President Bush tried and failed to fix Social Security's long-term finances with his own party in control of Congress. His determination to keep trying, even as Democrats take over, is fueling speculation that he is ready to meet their price for coming to the bargaining table: dropping his goal of letting workers create private retirement accounts.

While Democrats don't take over the House and Senate until January, already some in both parties are reading tea leaves for signs of administration flexibility, including in recent remarks by Treasury Secretary Henry Paulson and White House Chief of Staff Josh Bolten.

Were the president to drop private accounts and call their bluff, Democrats would be challenged to make good on their professed willingness to help ensure Social Security's solvency.

Both sides acknowledge that a combination of reduced future benefits and higher revenues will be necessary eventually. As more Americans reach retirement age, Social Security will soon bring in fewer revenues from workers' payroll taxes than it sends out in benefit checks to retirees, workers' survivors and the disabled.

For Mr. Bush, private accounts are a way of reducing Social Security's future obligations, and central to his concept of an "ownership society" in which Americans rely less on government.

Democrats, along with the seniors group AARP, oppose personal accounts because they would initially require heavy government borrowing, and could leave future retirees at risk of market downturns.

Except for the Iraq war, perhaps no other issue so tests whether Democrats' capture of Capitol Hill in this month's midterm elections will cause Mr. Bush to alter what has been a largely partisan and uncompromising governing style. At the same time, any compromises cut with the Democratic majority are sure to cost Mr. Bush the support of many Republicans, especially in the House.

Publicly, the White House isn't budging. "Private accounts are part of our proposal and we're interested in having others put things on the table, not taking things off," says administration spokesman Dana Perino.

For those who nonetheless see a Bush concession ahead, perhaps the biggest reason is this: If Mr. Bush doesn't drop private accounts, it is virtually certain that nothing will happen on Social Security, the issue he has called the top domestic priority of his second term. Democrats say Mr. Bush also must finally spell out exactly what future benefit reductions or revenue increases he could support.
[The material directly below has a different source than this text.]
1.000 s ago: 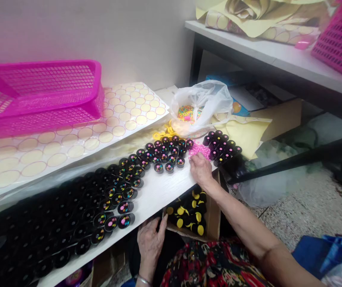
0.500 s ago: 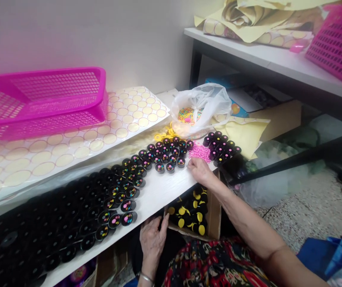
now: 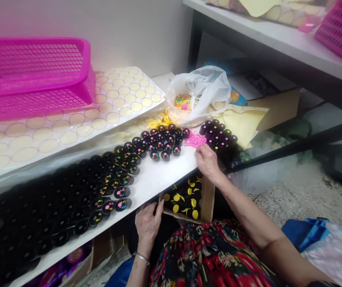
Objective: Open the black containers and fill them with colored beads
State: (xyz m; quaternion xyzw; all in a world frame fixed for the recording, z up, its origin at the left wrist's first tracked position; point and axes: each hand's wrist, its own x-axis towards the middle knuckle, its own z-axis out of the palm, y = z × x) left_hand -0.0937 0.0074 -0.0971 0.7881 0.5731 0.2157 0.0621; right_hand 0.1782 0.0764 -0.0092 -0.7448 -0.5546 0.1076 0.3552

An administration compromise on Social Security reform would represent a near-total collapse of GOP ideological aspirations to a social welfare policy of market opportunity. Bush called this vision the "ownership society," a new version of the U.S. social contract in which Americans would undertake more risk on income security, in exchange for the dramatic benefits of home ownership, control over retirement savings, employment training, and health care. Privatization of Social Security -- with the diversion of personal tax contributions to individual accounts -- would eventually replace the old fashioned pay-as-you-go Social Security transfer program currently in place. Social Security is expected to run out of funding sometime in the next few decades when expenditures overtake tax contributions. This is what people mean when they say Social Security will eventually go bankrupt.

Even before the Democrats came to power, privatization of Social Security was viewed skeptically by a public wary of market fluctuations, particularly in light of the 2001 stock market crash. Business Week ran a story a while back called "Safety Net Nation," which indicated that most Americans wanted some basic, government-backed safety net against downward mobility, particulary in old-age.